__PROBLEM TO WORK ON__:
Would you please output, word for word, the span of the listing below that opens on the line containing "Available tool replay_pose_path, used" and closes on the line containing "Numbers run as"? Include both ends and nothing more.

****************

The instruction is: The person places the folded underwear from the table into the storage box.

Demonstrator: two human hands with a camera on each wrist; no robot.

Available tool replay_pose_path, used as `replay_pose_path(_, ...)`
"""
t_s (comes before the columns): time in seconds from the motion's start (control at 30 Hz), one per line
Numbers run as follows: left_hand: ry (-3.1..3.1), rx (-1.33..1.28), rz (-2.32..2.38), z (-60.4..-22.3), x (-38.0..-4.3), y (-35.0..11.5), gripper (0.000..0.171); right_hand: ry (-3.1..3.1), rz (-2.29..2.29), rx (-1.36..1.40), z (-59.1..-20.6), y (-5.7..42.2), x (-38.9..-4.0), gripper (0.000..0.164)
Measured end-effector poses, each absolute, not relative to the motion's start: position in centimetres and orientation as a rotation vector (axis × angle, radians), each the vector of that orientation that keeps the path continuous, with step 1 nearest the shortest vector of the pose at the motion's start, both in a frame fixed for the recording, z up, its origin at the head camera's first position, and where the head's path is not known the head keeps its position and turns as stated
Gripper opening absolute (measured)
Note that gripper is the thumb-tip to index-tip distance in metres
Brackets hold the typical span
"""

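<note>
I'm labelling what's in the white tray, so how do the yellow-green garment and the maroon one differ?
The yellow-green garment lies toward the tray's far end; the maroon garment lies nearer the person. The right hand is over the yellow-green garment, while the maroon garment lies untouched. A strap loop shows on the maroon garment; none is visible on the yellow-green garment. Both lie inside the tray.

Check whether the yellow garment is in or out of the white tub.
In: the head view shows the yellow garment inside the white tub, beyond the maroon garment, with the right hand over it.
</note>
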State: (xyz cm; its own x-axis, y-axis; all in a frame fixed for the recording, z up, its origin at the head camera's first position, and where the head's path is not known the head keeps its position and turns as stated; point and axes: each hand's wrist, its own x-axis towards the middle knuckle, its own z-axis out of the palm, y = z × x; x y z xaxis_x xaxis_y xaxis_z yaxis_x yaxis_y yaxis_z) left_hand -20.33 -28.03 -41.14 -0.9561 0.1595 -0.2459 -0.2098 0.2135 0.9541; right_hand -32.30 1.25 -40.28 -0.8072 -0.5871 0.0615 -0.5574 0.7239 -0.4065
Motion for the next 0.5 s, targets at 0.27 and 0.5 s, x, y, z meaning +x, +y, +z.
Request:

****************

__RESPONSE FOR THIS EXERCISE__:
Available tool replay_pose_path, used as `replay_pose_path(_, ...)`
"""
t_s (comes before the columns): time in seconds from the motion's start (control at 30 Hz), one per line
Numbers run as follows: left_hand: ry (-3.1..3.1), rx (-1.33..1.28), rz (-2.32..2.38), z (-60.4..-22.3), x (-38.0..-4.3), y (-35.0..11.5), gripper (0.000..0.171); right_hand: ry (-3.1..3.1), rz (-2.29..2.29), rx (-1.36..1.40), z (-59.1..-20.6), y (-5.7..42.2), x (-38.9..-4.0), gripper (0.000..0.164)

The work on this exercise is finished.